Happy St. Patrick's Day everyone!! Are you wearing green? I am about an eighth Irish on my mom's side, with ancestors originating in County Cork, Ireland.
You know, I have often been confused what a real shamrock is. I know that it has three leaves, not the four that we sometimes show as being lucky around St. Patrick's Day in this country. I was reading about St. Patrick and found that he used the shamrock to illustrate the doctrine of the Trinity. I had a shamrock plant once. It would open and shut about four times a day. It seemed to do this independent of sun or darkness. It was awesome! It looked like it was praying. It had small whitish flowers on it. The leaves were a lot larger than the clovers we see in our grass. Webster defines a shamrock as: 1.) a trifoliate plant used as an emblem by the Irish; 2.) a yellow-flowered clover often regarded as the true shamrock (Is this what I owned?); 3.) wood sorrel (I looked this up. It looks like our clover in the U.S.); and, 4.) white clover. Hmmm... what IS a shamrock? I guess our clover in the U.S. is a type of shamrock. I am assuming. I am not sure. Or is shamrock a type of clover? Maybe it is the latter. I used to love to sit in clover patches when I was a child. Actually, I still do. I have found over a thousand four-leaf clovers, hundreds of five, dozens of six, and a seven. I am looking for the elusive eight. I hope everyone is having a wonderful St. Patrick's Day!! Erin Go Bragh!!

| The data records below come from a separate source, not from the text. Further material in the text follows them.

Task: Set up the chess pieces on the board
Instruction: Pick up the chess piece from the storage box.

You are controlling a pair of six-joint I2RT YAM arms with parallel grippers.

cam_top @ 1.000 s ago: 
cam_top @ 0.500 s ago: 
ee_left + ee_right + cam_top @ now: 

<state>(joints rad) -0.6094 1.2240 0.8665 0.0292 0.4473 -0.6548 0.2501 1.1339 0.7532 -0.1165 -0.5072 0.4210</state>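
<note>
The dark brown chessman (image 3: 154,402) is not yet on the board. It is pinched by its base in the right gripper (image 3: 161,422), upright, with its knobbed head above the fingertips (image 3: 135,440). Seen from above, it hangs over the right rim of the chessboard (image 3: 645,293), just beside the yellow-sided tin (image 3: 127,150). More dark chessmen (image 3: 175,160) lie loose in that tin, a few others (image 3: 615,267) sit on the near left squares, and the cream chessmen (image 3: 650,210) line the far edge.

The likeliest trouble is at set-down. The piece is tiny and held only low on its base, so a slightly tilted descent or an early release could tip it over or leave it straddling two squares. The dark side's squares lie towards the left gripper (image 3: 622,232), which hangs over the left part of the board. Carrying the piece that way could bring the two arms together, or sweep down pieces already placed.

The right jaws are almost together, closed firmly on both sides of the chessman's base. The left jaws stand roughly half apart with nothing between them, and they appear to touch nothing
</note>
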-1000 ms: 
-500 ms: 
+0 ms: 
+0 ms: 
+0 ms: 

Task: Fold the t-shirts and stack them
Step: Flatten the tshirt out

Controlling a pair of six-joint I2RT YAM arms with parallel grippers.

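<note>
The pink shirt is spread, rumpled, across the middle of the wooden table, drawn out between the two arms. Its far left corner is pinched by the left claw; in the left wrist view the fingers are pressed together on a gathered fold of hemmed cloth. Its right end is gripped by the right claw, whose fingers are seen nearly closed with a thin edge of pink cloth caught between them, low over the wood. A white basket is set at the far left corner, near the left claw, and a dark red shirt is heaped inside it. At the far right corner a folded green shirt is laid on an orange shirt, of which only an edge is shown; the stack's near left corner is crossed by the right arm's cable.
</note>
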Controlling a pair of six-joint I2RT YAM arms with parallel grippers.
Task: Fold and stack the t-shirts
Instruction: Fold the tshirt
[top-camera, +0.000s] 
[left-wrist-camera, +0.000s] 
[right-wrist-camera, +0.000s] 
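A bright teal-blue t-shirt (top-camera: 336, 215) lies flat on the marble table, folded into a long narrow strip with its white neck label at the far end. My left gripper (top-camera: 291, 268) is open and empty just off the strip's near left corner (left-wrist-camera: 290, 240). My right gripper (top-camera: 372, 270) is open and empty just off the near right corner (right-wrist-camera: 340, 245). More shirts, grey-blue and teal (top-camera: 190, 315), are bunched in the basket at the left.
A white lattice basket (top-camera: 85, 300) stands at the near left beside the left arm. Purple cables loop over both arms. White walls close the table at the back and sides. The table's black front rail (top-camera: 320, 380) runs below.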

This is what my shamrock plant looked like.
Addendum: my ancestors are from County West Meath, not County Cork, as I had thought. To read more, my sister did an entry on our heritage here.
I'm a gal with chronic pain and illness who has been forced to live life slowly. I appreciate this pace. I've learned to notice small joys and smell the flowers along the way =). Come in and say hello...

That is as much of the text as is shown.